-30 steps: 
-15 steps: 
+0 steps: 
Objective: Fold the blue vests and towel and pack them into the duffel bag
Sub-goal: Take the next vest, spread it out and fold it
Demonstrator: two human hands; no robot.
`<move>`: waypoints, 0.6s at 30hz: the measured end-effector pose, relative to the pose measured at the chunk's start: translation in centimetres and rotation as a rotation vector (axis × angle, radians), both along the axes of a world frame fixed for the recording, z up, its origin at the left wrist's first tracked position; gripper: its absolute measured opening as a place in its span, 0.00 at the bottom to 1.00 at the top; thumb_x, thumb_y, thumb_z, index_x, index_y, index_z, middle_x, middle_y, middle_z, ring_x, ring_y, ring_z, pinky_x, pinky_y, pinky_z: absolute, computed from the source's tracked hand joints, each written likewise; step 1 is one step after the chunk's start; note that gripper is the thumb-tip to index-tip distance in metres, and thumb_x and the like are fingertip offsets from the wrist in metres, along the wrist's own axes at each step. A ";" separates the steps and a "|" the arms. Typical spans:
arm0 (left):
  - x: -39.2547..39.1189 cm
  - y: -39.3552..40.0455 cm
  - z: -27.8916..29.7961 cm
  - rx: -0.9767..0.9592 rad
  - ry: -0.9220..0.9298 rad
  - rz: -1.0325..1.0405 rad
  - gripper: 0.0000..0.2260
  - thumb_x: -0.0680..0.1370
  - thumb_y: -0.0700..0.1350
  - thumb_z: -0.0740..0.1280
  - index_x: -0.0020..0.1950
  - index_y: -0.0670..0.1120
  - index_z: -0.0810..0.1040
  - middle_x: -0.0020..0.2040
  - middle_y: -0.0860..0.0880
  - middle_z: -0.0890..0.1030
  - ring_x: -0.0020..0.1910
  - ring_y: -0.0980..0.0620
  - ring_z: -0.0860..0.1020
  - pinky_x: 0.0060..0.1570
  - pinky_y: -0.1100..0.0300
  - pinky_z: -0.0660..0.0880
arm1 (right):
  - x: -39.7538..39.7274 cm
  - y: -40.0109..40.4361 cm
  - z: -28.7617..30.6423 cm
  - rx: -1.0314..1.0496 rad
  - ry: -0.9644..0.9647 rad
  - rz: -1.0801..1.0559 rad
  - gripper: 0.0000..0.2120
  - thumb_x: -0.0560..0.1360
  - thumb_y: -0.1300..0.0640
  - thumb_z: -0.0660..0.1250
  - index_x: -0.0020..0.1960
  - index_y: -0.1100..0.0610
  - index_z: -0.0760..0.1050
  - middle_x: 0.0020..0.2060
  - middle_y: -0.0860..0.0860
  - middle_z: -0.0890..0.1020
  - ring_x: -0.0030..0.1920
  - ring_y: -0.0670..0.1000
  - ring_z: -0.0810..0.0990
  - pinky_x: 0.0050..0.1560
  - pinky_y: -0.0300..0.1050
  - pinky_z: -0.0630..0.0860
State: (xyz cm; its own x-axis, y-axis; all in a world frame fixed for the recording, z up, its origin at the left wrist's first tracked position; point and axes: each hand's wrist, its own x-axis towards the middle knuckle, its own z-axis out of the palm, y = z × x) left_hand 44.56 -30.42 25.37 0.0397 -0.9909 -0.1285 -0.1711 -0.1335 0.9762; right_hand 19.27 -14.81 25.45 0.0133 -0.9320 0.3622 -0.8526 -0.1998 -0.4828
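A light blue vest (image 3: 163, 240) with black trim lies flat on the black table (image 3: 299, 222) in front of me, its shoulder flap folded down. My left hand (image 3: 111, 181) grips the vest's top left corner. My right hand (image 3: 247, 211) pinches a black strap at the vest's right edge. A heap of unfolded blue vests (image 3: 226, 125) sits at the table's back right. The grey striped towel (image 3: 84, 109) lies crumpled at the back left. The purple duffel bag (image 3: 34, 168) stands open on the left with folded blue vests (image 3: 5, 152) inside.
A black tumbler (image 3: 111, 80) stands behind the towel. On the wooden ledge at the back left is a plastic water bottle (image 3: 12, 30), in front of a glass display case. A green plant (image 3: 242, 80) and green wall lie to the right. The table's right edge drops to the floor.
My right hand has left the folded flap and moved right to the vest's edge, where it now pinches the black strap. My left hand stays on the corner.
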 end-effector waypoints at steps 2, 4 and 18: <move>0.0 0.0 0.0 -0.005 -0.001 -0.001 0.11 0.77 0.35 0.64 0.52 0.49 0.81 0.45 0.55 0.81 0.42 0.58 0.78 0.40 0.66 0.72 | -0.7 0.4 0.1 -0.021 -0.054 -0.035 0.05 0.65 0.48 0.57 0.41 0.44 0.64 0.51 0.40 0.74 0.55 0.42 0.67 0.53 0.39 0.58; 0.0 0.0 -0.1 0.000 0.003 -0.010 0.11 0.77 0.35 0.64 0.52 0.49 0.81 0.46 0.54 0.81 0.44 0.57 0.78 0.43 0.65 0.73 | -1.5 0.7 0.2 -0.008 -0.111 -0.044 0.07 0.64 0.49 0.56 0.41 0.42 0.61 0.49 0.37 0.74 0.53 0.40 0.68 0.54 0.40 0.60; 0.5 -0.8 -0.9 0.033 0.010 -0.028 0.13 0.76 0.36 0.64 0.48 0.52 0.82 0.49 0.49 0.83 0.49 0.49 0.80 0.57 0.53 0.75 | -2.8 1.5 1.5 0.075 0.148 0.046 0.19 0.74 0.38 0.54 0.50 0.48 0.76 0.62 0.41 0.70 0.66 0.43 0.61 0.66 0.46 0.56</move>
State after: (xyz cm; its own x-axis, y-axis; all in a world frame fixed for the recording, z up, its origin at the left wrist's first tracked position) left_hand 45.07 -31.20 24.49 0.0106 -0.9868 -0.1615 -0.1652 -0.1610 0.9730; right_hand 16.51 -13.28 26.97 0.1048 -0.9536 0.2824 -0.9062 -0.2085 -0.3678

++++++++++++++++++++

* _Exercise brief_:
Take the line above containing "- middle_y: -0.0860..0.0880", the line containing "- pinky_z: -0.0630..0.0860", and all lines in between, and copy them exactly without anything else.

* _Answer to this problem_:
  - middle_y: -0.0860..0.0880
  - middle_z: -0.0890..0.1030
  - ring_x: -0.0020..0.1910
  - ring_y: -0.0980..0.0620
  - ring_z: -0.0860..0.1020
  - pinky_x: 0.0060..0.1570
  - pinky_y: -0.1100..0.0300
  - pinky_z: -0.0660..0.0880
arm1 (right):
  - x: -39.7538..39.7274 cm
  - y: -40.0109..40.4361 cm
  - z: -28.7617..30.6423 cm
  - rx: -1.0314..1.0496 rad
  - ry: -0.9644..0.9647 rad
  - rz: -1.0801..1.0559 rad
  - gripper: 0.0000..0.2120
  - thumb_x: -0.0560..0.1360
  - thumb_y: -0.1300..0.0640
  - thumb_z: -0.0660..0.1250
  - index_x: -0.0020..0.1960
  - index_y: -0.1100..0.0610
  - index_z: -0.0760..0.1050
  - middle_x: 0.0020..0.2060
  - middle_y: -0.0860..0.0860
  - middle_z: -0.0890..0.1020
  - ring_x: -0.0030..0.1920
  - ring_y: -0.0670..0.1000
  - ring_z: -0.0810..0.0990
  - pinky_x: 0.0050..0.1560
  - pinky_y: -0.0300..0.1050
  - pinky_z: -0.0630..0.0860

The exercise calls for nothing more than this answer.